___ Data to examine

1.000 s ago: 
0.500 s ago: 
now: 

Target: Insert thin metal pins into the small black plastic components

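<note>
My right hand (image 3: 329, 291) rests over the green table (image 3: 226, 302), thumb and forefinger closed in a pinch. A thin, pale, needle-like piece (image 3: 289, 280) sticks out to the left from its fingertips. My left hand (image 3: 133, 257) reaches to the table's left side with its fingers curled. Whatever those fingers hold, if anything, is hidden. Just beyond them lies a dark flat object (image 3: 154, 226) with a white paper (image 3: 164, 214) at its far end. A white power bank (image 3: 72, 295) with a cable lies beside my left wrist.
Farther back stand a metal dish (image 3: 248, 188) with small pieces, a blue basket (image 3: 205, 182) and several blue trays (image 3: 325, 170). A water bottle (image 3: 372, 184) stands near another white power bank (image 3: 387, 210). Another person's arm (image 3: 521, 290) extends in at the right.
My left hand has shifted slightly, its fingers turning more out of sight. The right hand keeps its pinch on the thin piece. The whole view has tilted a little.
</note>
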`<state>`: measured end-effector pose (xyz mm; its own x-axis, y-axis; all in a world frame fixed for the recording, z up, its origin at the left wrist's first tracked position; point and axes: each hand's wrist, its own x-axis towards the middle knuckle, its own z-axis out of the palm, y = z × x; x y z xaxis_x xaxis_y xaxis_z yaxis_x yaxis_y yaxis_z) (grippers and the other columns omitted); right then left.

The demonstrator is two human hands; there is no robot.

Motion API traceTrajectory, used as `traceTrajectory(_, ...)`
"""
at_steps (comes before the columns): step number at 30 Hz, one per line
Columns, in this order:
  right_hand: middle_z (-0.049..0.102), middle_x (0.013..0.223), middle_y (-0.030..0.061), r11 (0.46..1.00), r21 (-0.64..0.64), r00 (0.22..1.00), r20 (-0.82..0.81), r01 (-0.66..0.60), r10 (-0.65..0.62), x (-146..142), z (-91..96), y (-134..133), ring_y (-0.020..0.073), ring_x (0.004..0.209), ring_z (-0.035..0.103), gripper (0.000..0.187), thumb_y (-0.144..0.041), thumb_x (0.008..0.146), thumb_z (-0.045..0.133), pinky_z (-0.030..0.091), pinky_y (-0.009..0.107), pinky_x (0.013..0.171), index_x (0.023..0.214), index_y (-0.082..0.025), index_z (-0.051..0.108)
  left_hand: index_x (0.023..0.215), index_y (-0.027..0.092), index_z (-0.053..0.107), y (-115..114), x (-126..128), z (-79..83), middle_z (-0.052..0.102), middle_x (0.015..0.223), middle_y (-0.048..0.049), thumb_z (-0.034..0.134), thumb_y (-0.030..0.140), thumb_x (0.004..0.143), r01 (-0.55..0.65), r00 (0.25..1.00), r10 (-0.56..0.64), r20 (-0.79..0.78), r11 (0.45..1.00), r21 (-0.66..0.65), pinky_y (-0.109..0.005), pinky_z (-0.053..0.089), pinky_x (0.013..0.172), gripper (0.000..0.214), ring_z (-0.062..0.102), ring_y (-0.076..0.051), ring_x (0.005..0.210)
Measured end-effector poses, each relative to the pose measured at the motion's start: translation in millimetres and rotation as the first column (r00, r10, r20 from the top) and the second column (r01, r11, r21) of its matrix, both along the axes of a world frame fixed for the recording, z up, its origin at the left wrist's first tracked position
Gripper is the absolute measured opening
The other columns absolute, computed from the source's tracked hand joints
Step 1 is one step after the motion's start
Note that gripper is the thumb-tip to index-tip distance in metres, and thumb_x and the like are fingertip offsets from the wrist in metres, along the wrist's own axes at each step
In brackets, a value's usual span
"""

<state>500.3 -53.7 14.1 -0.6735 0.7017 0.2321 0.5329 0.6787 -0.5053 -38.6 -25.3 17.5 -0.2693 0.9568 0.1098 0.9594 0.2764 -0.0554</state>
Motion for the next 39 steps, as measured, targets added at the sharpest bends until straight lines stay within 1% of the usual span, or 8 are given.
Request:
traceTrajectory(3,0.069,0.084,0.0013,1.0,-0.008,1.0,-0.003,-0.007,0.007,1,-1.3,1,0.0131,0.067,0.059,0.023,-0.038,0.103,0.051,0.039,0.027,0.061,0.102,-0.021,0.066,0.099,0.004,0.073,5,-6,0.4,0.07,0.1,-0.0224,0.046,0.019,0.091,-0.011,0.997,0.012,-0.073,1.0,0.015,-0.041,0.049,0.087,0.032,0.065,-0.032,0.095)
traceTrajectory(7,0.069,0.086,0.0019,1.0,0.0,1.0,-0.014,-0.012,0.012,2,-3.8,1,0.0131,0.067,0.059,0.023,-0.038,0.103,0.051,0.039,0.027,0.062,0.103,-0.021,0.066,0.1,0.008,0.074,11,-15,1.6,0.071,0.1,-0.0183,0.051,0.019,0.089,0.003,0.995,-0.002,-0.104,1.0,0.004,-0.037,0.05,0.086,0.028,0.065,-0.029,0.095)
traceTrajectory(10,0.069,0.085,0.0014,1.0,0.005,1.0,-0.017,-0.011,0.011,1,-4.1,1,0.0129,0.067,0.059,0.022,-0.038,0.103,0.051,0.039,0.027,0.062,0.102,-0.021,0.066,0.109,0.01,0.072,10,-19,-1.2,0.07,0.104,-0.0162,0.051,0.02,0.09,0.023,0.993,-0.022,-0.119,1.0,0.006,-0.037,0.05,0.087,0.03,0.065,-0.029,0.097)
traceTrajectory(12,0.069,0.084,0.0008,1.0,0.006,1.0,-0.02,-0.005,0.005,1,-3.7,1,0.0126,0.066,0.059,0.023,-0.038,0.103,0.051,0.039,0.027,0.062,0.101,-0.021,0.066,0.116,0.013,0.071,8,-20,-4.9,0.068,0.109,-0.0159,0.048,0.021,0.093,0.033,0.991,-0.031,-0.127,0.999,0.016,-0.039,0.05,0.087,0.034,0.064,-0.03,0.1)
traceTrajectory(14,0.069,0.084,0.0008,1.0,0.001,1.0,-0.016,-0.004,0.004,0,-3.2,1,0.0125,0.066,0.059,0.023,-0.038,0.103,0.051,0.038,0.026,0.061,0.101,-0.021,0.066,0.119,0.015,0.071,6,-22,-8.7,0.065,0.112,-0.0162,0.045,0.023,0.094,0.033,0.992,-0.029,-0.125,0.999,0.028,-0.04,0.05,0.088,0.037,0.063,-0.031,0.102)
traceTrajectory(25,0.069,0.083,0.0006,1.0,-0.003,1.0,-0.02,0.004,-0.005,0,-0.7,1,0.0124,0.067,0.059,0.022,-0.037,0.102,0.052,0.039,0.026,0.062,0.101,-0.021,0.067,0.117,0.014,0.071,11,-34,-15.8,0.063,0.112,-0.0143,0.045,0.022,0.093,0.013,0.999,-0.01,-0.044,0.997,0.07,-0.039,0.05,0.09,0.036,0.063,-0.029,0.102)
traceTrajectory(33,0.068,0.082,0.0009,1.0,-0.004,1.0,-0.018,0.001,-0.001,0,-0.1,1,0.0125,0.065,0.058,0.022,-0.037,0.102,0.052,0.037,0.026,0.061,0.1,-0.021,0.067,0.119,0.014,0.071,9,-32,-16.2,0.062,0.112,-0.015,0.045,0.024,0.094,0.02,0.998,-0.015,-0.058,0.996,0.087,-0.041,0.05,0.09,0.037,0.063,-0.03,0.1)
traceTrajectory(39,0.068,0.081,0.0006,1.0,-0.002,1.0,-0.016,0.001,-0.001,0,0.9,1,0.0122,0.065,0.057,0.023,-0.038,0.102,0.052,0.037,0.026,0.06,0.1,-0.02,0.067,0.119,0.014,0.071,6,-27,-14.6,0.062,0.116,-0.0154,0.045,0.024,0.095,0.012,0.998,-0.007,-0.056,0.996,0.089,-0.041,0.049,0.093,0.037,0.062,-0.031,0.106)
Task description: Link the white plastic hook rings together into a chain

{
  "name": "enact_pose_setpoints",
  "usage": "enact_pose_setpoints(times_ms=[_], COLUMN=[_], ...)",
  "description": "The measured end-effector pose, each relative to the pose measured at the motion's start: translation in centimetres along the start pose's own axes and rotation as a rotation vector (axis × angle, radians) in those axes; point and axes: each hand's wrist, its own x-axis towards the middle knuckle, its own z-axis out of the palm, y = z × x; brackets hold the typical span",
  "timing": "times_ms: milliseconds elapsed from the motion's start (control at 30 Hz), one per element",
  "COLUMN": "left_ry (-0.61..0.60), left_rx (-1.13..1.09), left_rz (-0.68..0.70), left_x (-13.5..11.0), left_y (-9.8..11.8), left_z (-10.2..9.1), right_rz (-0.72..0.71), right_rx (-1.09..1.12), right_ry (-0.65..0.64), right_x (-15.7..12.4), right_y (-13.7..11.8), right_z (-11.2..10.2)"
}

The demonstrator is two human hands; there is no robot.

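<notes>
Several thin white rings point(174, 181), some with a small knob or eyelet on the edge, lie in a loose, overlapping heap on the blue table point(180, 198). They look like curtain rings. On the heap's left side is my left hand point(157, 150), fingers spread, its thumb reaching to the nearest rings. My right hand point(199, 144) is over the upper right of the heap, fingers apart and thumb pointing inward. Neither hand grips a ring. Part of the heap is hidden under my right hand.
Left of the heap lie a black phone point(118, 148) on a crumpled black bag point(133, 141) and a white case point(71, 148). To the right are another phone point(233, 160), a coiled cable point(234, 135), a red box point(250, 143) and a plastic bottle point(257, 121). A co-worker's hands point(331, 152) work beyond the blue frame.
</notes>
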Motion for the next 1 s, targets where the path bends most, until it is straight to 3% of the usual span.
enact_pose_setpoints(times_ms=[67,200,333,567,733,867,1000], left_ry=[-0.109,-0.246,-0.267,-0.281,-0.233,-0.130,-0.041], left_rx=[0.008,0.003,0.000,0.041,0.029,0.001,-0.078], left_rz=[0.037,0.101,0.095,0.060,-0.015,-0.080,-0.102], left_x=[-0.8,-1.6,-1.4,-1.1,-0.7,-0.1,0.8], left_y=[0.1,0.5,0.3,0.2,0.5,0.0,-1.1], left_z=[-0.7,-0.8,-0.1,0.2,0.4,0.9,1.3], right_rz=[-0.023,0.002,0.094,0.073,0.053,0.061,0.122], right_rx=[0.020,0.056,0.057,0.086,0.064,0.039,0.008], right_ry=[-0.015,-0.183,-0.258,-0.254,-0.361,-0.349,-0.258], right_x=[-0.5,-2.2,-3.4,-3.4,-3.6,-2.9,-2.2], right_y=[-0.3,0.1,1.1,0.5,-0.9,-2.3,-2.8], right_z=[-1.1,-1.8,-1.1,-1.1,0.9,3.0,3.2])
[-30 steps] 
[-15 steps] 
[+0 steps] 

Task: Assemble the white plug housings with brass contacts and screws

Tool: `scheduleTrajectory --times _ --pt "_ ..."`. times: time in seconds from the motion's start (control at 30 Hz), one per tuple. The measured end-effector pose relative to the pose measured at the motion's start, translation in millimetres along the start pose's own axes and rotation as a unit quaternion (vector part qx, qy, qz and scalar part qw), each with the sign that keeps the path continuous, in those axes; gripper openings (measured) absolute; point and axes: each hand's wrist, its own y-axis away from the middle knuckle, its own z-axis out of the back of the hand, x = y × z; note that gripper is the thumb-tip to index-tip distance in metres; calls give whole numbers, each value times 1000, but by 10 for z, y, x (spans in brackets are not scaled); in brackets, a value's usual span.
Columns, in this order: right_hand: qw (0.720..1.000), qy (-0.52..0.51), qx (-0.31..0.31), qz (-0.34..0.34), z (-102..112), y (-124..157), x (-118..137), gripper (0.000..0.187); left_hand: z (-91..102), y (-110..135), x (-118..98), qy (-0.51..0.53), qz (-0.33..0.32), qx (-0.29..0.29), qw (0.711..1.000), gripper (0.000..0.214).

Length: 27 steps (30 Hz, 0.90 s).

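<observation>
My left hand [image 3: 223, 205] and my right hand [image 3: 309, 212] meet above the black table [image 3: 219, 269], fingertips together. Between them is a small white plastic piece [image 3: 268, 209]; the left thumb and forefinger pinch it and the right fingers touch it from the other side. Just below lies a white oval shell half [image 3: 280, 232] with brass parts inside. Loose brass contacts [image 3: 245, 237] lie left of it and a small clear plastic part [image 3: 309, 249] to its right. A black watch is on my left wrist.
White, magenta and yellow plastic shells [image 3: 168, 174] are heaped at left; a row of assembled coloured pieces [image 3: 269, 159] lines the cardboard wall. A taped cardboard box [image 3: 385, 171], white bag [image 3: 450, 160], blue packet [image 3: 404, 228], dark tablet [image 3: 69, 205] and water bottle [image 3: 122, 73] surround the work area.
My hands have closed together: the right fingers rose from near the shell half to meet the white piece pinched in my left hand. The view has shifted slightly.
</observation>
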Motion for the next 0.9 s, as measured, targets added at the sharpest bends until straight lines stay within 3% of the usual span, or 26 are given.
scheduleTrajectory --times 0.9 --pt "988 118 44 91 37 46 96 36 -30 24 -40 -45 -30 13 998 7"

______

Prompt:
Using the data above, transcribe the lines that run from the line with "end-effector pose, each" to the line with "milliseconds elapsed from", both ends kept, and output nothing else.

Answer to this exercise:
  "description": "The measured end-effector pose, each relative to the pose measured at the motion's start: translation in centimetres along the start pose's own axes and rotation as a rotation vector (axis × angle, radians) in those axes; point and axes: each hand's wrist, its own x-axis towards the middle knuckle, its own z-axis out of the palm, y = z × x; brackets hold the typical span",
  "timing": "times_ms: milliseconds elapsed from the motion's start (control at 30 Hz), one per element",

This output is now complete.